You are viewing a plain text version of this content. The canonical link for it is here.

Posted to users@jena.apache.org by Dragan Lesic <dr...@gmail.com> on 2021/10/29 20:00:47 UTC

Fwd: RDF Star Slow performance

Hello,
I'm trying to migrate an application with content from themoviedb.org and
other sources.
The dataset count in fuseki is about 55 million triples.
To preserve order of connected data, reification is used, dsta insert with
sparql rdf*.

When querying the performance is horrible, example query:

PREFIX sub: <https://myexample.com/movie/>
PREFIX shema: <https://schema.org/>
SELECT ?o
WHERE { <<sub:123 shema:genres ?o>> shema:order ?order . }

This simple query which returns 10 triples takes about 195 seconds.
On blazegraph it's 50ms!
Test with a small dataset is fast...
I'm using Jena 4.2.0, Fuseki2 and TDB2
Cloud docker environment with 32GB ram for the instance and fast storage.

Any suggestions on this, is there any configuration i am missing?
Thank you very much, best regards.

Re: Fwd: RDF Star Slow performance

Posted by Dragan Lesic <dr...@gmail.com>.

Yes it works fast now indeed,I didn't know that!
Thank you very very much for the quick answer, you saved my day!
Best regards,
Dragan

On Fri, Oct 29, 2021 at 10:18 PM Andy Seaborne <an...@apache.org> wrote:

>
>
> On 29/10/2021 21:00, Dragan Lesic wrote:
> > Hello,
> > I'm trying to migrate an application with content from themoviedb.org
> and
> > other sources.
> > The dataset count in fuseki is about 55 million triples.
> > To preserve order of connected data, reification is used, dsta insert
> with
> > sparql rdf*.
>
> RDF* and RDF-star are different.
>
> RDF* is the name for the original work by Olaf Hartig in collaboration
> with Bryan Thompson/Blazegraph.
>
> RDF-star is the community work based on RDF*.
> https://w3c.github.io/rdf-star/cg-spec/2021-07-01.html
>
> In particular, in RDF-star the quoted triple may, or may not, be in the
> graph. This changes the indexing and hence query performance.
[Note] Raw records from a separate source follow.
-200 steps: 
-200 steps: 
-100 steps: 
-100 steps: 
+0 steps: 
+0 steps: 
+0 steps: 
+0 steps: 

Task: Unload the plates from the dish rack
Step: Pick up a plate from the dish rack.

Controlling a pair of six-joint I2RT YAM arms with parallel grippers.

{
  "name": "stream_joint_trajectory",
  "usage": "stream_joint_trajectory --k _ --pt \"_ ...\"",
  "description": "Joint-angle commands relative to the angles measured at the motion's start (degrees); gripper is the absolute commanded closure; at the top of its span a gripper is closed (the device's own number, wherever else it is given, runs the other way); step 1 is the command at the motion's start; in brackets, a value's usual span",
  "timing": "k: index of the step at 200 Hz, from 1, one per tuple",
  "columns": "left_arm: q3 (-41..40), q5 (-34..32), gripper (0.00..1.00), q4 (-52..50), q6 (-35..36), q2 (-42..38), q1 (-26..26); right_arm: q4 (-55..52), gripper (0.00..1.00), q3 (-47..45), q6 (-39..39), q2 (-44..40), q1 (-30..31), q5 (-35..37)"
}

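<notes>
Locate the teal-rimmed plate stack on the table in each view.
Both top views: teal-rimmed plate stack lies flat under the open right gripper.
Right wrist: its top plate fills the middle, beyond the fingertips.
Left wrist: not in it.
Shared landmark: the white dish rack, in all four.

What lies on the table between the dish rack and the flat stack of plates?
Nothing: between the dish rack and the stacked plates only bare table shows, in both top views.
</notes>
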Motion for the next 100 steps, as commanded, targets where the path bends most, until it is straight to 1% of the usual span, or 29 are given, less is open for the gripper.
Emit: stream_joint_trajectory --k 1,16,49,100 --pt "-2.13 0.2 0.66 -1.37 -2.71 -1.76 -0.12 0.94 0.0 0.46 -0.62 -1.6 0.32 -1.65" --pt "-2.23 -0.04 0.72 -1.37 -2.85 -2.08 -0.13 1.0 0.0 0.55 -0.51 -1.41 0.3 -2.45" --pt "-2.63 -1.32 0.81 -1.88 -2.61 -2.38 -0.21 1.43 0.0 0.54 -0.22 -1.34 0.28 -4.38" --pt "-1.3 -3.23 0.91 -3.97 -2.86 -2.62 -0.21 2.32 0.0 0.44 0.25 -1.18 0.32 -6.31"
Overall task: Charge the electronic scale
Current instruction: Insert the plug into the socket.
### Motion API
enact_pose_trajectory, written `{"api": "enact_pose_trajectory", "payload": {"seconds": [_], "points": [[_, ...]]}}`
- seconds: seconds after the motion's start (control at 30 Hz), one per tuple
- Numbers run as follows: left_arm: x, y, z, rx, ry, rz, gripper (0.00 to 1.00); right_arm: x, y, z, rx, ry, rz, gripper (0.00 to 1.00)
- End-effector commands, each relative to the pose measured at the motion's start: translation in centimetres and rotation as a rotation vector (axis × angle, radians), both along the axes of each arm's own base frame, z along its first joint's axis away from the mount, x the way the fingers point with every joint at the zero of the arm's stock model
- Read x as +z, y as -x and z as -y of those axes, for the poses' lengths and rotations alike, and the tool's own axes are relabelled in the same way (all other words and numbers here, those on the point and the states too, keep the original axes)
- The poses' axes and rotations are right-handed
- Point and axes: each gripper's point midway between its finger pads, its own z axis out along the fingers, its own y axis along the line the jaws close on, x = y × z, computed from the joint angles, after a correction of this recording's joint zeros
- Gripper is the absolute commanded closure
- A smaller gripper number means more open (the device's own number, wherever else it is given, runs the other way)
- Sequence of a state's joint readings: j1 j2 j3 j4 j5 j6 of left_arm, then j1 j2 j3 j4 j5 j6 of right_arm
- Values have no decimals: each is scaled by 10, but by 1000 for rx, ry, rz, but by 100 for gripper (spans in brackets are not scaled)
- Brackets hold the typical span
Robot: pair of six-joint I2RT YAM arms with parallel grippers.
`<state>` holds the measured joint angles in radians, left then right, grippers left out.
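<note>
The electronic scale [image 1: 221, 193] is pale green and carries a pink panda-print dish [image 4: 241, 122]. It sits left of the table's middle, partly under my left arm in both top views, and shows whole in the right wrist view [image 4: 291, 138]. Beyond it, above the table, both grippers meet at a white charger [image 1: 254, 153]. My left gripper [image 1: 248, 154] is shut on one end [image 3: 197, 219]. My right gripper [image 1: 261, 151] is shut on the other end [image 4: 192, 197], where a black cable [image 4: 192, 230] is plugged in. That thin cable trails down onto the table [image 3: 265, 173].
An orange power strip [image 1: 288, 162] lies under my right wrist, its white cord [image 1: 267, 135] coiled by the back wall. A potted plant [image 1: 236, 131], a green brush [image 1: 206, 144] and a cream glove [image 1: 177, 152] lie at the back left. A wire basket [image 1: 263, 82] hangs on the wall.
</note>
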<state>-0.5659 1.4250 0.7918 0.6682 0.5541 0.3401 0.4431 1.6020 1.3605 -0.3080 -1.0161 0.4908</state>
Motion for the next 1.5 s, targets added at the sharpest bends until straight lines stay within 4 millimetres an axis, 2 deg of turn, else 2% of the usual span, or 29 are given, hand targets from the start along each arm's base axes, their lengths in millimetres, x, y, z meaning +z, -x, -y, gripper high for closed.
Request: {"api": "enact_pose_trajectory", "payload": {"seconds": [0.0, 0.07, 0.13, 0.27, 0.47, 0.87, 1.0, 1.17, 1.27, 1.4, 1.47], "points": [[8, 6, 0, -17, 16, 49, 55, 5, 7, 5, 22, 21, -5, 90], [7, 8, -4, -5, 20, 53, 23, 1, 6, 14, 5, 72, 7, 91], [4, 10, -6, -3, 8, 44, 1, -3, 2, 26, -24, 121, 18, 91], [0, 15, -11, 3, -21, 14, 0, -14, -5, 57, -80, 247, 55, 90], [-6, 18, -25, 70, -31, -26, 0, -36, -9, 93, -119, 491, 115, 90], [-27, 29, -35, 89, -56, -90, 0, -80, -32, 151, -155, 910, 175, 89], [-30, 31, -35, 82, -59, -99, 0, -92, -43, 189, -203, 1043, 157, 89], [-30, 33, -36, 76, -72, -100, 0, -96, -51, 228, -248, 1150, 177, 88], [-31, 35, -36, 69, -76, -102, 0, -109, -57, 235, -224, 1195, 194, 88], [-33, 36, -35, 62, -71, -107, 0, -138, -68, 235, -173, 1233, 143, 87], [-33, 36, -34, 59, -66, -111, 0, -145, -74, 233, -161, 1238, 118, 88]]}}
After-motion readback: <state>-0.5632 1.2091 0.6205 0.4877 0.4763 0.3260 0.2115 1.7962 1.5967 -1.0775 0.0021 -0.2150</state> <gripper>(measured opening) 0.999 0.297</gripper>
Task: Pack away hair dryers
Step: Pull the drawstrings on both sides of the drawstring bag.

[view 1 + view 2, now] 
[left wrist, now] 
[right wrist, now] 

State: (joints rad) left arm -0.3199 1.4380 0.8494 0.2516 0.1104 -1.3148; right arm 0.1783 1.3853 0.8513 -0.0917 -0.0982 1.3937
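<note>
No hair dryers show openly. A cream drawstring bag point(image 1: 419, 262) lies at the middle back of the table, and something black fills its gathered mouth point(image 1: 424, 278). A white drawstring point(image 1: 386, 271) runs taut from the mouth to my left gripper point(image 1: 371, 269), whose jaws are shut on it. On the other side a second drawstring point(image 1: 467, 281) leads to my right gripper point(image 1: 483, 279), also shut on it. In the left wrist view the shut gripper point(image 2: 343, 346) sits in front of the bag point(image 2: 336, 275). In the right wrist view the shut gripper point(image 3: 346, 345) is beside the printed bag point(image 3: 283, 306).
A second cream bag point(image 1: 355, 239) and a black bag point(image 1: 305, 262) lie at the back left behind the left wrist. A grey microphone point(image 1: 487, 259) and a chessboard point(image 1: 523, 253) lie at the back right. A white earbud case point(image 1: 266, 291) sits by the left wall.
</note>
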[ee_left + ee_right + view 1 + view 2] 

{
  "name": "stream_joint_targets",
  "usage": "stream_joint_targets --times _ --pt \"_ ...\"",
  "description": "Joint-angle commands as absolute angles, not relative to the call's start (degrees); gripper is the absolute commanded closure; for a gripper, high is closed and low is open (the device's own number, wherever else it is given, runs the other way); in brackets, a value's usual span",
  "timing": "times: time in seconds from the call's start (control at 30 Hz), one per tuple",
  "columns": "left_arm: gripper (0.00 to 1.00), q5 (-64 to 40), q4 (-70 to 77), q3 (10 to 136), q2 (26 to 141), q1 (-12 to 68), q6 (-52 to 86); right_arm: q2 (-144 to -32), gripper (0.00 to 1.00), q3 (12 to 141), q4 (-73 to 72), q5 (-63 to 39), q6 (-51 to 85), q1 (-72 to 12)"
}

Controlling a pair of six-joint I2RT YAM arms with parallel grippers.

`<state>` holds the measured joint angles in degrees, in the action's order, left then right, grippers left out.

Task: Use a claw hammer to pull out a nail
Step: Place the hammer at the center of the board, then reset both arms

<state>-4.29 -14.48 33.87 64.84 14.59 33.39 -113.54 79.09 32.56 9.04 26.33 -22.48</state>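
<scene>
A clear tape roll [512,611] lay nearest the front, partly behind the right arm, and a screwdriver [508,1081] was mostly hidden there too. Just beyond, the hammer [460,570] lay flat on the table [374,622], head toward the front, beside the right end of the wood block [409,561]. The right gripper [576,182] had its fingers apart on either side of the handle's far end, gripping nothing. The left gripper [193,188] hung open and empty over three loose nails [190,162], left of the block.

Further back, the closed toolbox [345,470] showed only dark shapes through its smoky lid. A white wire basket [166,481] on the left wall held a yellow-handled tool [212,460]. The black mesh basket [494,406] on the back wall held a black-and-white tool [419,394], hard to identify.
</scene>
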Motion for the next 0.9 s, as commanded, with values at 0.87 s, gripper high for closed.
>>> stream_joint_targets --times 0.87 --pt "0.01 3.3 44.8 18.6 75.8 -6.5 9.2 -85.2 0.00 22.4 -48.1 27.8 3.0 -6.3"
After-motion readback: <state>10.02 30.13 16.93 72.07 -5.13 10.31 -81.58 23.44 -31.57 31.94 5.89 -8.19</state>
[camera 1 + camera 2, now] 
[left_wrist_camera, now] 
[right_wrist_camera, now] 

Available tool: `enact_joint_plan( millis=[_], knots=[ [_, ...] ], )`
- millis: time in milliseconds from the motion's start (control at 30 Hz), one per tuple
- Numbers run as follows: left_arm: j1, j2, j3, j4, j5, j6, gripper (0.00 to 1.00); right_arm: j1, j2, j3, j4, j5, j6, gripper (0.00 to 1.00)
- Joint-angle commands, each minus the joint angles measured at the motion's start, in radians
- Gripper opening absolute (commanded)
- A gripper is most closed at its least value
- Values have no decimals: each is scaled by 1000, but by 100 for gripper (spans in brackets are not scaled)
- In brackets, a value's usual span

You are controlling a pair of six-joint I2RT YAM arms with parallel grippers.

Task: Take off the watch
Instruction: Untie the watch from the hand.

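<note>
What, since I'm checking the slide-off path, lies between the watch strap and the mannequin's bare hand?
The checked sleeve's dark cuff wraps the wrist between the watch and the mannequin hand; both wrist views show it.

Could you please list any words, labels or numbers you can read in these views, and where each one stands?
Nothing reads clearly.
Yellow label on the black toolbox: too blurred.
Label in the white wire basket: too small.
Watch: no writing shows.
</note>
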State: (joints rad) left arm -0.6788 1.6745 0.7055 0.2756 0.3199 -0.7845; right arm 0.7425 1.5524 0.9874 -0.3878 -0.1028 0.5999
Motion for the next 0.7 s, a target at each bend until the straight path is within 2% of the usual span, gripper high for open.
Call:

Currently,
> Jena does not maintain an additional index because that would require
> everyone else to reload data (whether using RDF-star or not).
>
> In RDF* <<>> means quote the triple and assert it.
> In RDF-star, it is just quote the triple.
>
> Annotation syntax bridges the gap.
>
> WHERE { sub:123 shema:genres ?o {| shema:order ?order |} }
>
>
> which is equivalent to writing
>
> WHERE { sub:123 shema:genres ?o .
>          << sub:123 shema:genres ?o  >> shema:order ?order .
> }
>
> That should be faster - please let us know.
>
>      Andy
>
> >
> > When querying the performance is horrible, example query:
> >
> > PREFIX sub: <https://myexample.com/movie/>
> > PREFIX shema: <https://schema.org/>
> > SELECT ?o
> > WHERE { <<sub:123 shema:genres ?o>> shema:order ?order . }
> >
> > This simple query which returns 10 triples takes about 195 seconds.
> > On blazegraph it's 50ms!
> > Test with a small dataset is fast...
> > I'm using Jena 4.2.0, Fuseki2 and TDB2
> > Cloud docker environment with 32GB ram for the instance and fast storage.
> >
> > Any suggestions on this, is there any configuration i am missing?
> > Thank you very much, best regards.
> >
>

Re: Fwd: RDF Star Slow performance

Posted by Andy Seaborne <an...@apache.org>.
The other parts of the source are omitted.